**TASK OBJECTIVE:** Isolate every line in the data with the string "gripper" and copy it.

....

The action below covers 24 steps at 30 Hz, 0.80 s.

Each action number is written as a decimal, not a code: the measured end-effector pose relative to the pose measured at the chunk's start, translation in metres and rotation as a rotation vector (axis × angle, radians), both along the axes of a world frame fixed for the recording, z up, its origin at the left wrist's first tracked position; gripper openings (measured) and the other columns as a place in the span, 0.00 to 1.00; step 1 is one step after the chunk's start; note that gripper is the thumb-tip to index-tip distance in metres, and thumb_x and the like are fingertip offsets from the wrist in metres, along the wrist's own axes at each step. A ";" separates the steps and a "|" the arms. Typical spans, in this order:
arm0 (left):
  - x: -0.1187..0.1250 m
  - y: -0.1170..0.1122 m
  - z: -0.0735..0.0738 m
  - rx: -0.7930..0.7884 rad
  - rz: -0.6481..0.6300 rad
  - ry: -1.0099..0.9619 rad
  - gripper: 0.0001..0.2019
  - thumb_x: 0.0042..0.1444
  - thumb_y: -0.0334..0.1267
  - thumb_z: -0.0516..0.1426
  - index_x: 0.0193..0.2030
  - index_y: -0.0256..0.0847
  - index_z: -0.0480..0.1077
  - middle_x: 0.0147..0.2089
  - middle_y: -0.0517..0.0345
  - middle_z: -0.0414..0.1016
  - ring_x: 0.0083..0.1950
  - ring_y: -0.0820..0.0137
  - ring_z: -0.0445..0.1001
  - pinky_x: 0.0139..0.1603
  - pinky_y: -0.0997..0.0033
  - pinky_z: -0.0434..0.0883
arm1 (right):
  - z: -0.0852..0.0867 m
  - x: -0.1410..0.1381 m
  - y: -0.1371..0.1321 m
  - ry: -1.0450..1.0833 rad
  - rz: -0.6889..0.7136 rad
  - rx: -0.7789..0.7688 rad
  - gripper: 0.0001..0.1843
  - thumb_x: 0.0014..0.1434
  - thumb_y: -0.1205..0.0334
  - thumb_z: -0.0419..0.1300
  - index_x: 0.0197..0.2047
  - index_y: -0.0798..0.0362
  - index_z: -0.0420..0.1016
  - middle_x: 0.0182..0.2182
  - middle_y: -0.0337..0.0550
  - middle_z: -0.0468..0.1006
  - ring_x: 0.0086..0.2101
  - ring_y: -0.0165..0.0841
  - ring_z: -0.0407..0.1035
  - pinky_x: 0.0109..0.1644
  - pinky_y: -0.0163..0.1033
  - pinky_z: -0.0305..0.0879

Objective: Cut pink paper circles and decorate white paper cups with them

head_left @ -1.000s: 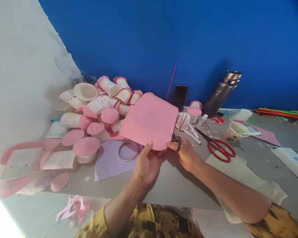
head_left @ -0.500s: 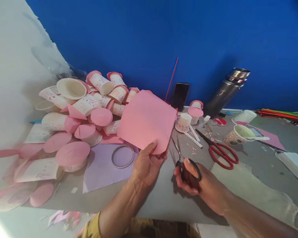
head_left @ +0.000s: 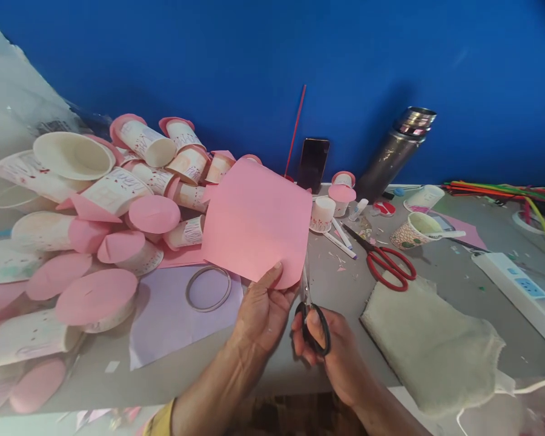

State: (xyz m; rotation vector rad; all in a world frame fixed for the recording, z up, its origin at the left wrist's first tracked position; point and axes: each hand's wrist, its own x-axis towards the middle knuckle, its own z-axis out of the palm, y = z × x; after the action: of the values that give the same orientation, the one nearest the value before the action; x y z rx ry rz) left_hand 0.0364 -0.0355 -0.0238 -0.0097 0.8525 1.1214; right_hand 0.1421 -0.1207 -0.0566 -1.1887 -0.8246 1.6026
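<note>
My left hand [head_left: 266, 306] pinches a sheet of pink paper [head_left: 258, 224] by its lower right corner, thumb on top and fingers beneath. The sheet is held up above the table. With my right hand [head_left: 329, 339] I grip black-handled scissors [head_left: 315, 327], thumb and fingers in the loops. Their blades point upward at the paper's right edge; whether they touch it I cannot tell. Below the sheet lies purple paper [head_left: 172, 321] with a tape ring [head_left: 209, 289] on it.
Many decorated paper cups [head_left: 118, 191] with pink paper pieces are piled left. To the right are red-handled scissors [head_left: 393, 266], markers [head_left: 340, 242], a grey cloth [head_left: 431, 345] and a power strip [head_left: 522, 290]. A phone [head_left: 313, 163] and a dark flask [head_left: 395, 151] stand by the blue wall.
My right hand has brought the scissors leftward, close to the pink sheet's right edge, and the blades look more closed. The whole view has shifted, showing more on the right.
</note>
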 end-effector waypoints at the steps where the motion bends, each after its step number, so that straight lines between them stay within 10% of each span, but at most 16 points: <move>1: 0.000 0.000 -0.001 -0.001 -0.008 -0.003 0.13 0.63 0.24 0.58 0.54 0.33 0.74 0.45 0.43 0.84 0.44 0.63 0.84 0.50 0.64 0.81 | 0.000 0.000 0.001 -0.001 -0.003 0.000 0.34 0.61 0.28 0.58 0.35 0.55 0.74 0.22 0.39 0.72 0.19 0.25 0.55 0.25 0.35 0.50; 24: 0.002 0.006 0.004 -0.035 0.004 -0.005 0.10 0.62 0.23 0.59 0.50 0.28 0.76 0.44 0.41 0.85 0.43 0.64 0.84 0.48 0.66 0.83 | 0.008 0.015 0.012 -0.203 0.066 -0.062 0.37 0.55 0.23 0.59 0.28 0.54 0.73 0.19 0.39 0.73 0.19 0.26 0.55 0.24 0.35 0.47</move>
State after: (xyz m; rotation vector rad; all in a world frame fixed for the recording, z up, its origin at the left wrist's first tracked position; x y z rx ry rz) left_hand 0.0385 -0.0291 -0.0194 -0.0428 0.8683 1.1095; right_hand 0.1568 -0.1090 -0.0488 -1.3989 -0.9578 1.5882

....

**SOLVED EXERCISE:**
Each action number is written as a decimal, not a code: the measured end-effector pose relative to the pose measured at the chunk's start, translation in metres and rotation as a rotation vector (axis × angle, radians), both along the axes of a world frame fixed for the recording, z up, its origin at the left wrist's first tracked position; gripper openings (measured) and the other columns as a place in the span, 0.00 to 1.00; step 1 is one step after the chunk's start; note that gripper is the thumb-tip to index-tip distance in metres, and thumb_x and the like are fingertip offsets from the wrist in metres, along the wrist's own axes at each step. A ";" separates the steps and a "|" the arms. Typical spans, in this order:
  - gripper: 0.0001..0.2019
  - gripper: 0.0001..0.1843

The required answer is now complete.